WHAT NEEDS TO BE DONE. Check every line of the data below for "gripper". Copy each one that has it.

☆ ☆ ☆ ☆ ☆ ☆ ☆

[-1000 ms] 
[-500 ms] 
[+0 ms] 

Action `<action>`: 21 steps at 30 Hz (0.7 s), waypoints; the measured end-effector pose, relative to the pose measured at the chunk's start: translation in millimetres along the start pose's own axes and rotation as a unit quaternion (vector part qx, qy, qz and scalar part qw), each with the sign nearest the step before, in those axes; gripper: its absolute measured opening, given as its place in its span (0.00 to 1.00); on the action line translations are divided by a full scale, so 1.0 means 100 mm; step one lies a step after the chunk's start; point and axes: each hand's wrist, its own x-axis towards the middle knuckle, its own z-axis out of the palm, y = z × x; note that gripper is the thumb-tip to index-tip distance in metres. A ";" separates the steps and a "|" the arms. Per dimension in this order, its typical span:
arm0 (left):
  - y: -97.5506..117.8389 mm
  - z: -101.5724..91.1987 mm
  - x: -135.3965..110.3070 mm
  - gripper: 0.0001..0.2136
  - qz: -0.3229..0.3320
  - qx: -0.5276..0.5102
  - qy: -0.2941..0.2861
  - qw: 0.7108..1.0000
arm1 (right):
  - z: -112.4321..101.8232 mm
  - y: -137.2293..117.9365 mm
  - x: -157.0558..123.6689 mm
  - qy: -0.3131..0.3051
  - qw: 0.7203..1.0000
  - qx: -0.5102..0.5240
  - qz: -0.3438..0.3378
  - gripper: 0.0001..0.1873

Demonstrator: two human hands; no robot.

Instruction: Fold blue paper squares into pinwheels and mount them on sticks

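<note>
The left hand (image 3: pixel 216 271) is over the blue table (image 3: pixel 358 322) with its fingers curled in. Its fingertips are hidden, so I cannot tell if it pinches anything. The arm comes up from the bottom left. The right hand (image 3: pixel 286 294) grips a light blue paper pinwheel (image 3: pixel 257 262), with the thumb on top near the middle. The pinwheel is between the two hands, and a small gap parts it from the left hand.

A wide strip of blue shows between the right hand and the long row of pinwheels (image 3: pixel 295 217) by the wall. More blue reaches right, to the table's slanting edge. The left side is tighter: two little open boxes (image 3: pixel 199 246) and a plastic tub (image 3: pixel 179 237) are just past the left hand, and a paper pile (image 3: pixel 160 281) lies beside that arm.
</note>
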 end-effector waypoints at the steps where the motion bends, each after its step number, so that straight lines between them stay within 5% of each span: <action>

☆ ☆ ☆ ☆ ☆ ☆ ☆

ANSWER SPACE.
Action `<action>`: 21 steps at 30 Hz (0.7 s), waypoints; the measured end-effector pose, relative to the pose measured at the chunk's start: translation in millimetres along the start pose's own axes and rotation as a unit quaternion (vector part qx, qy, qz and scalar part qw), each with the sign nearest the step before, in those axes; gripper: its absolute measured opening, given as its place in its span (0.00 to 1.00); on the action line translations are divided by a full scale, so 1.0 means 100 mm; step one lies a step after the chunk's start; point and axes: each hand's wrist, its own x-axis towards the middle knuckle, its own z-axis out of the palm, y = z × x; note that gripper is the thumb-tip to index-tip distance in metres. A ";" separates the steps and a "|" the arms. Per dimension in this order, its typical span:
  - gripper: 0.0001..0.2136
  - gripper: 0.0001..0.1873

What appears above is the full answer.